- INSTRUCTIONS FOR THE TASK -
Reproduce the listing in full. Keep every character unchanged.

____

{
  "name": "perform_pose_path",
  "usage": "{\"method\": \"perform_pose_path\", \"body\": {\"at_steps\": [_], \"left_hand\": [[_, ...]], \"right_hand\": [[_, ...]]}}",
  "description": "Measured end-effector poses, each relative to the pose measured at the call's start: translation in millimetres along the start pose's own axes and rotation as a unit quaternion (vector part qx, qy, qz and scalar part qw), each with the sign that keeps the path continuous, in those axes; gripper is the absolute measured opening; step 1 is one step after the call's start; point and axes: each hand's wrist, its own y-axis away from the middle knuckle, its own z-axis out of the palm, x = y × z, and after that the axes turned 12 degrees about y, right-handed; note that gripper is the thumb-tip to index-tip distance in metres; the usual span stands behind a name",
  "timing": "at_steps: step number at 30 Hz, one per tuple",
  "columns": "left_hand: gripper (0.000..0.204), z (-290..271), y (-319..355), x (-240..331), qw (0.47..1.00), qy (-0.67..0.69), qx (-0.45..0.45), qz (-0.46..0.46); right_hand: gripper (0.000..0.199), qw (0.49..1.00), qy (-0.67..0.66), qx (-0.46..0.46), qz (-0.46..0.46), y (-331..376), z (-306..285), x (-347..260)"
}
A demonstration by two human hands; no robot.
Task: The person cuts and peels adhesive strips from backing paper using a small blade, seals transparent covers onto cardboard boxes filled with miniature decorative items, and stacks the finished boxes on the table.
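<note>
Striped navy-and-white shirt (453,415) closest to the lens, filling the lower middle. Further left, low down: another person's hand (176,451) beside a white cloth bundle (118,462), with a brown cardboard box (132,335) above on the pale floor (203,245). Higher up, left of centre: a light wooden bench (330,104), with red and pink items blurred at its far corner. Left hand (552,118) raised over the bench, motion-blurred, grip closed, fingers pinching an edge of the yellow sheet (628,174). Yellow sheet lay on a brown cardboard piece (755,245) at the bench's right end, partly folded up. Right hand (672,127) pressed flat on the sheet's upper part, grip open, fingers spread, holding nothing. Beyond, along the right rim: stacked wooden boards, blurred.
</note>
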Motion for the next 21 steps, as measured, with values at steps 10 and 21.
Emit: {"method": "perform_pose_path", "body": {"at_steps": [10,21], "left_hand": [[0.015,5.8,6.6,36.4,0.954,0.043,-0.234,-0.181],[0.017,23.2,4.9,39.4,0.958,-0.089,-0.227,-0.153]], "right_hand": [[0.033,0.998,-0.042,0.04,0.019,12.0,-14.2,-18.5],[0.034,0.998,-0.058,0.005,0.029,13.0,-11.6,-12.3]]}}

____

- WRITTEN RESPONSE -
{
  "name": "perform_pose_path",
  "usage": "{\"method\": \"perform_pose_path\", \"body\": {\"at_steps\": [_], \"left_hand\": [[_, ...]], \"right_hand\": [[_, ...]]}}",
  "description": "Measured end-effector poses, each relative to the pose measured at the call's start: translation in millimetres along the start pose's own axes and rotation as a unit quaternion (vector part qx, qy, qz and scalar part qw), each with the sign that keeps the path continuous, in those axes; gripper is the absolute measured opening; step 1 is one step after the call's start; point and axes: each hand's wrist, its own y-axis away from the middle knuckle, its own z-axis out of the palm, x = y × z, and after that the axes turned 12 degrees about y, right-handed; note that gripper is the thumb-tip to index-tip distance in metres; the usual span stands behind a name",
  "timing": "at_steps: step number at 30 Hz, one per tuple",
  "columns": "left_hand: gripper (0.000..0.204), z (-290..271), y (-319..355), x (-240..331), qw (0.47..1.00), qy (-0.67..0.69), qx (-0.45..0.45), qz (-0.46..0.46); right_hand: gripper (0.000..0.199), qw (0.49..1.00), qy (-0.67..0.66), qx (-0.46..0.46), qz (-0.46..0.46), y (-331..376), z (-306..285), x (-347..260)"
}
A demonstration by two human hands; no robot.
Task: The person cuts and peels adhesive strips from backing paper using a small blade, seals transparent covers onto cardboard boxes filled with miniature decorative items, and stacks the finished boxes on the table.
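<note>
Striped navy-and-white shirt (453,415) closest to the lens, filling the lower middle. Further left, low down: another person's hand (176,451) beside a white cloth bundle (118,462), with a brown cardboard box (132,335) above on the pale floor (203,245). Higher up, left of centre: a light wooden bench (330,104), with red and pink items blurred at its far corner. Left hand (552,118) raised over the bench, motion-blurred, grip closed, fingers pinching an edge of the yellow sheet (628,174). Yellow sheet lay on a brown cardboard piece (755,245) at the bench's right end, partly folded up. Right hand (672,127) pressed flat on the sheet's upper part, grip open, fingers spread, holding nothing. Beyond, along the right rim: stacked wooden boards, blurred.
</note>
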Motion for the next 21 steps, as measured, with values at steps 10 and 21.
Emit: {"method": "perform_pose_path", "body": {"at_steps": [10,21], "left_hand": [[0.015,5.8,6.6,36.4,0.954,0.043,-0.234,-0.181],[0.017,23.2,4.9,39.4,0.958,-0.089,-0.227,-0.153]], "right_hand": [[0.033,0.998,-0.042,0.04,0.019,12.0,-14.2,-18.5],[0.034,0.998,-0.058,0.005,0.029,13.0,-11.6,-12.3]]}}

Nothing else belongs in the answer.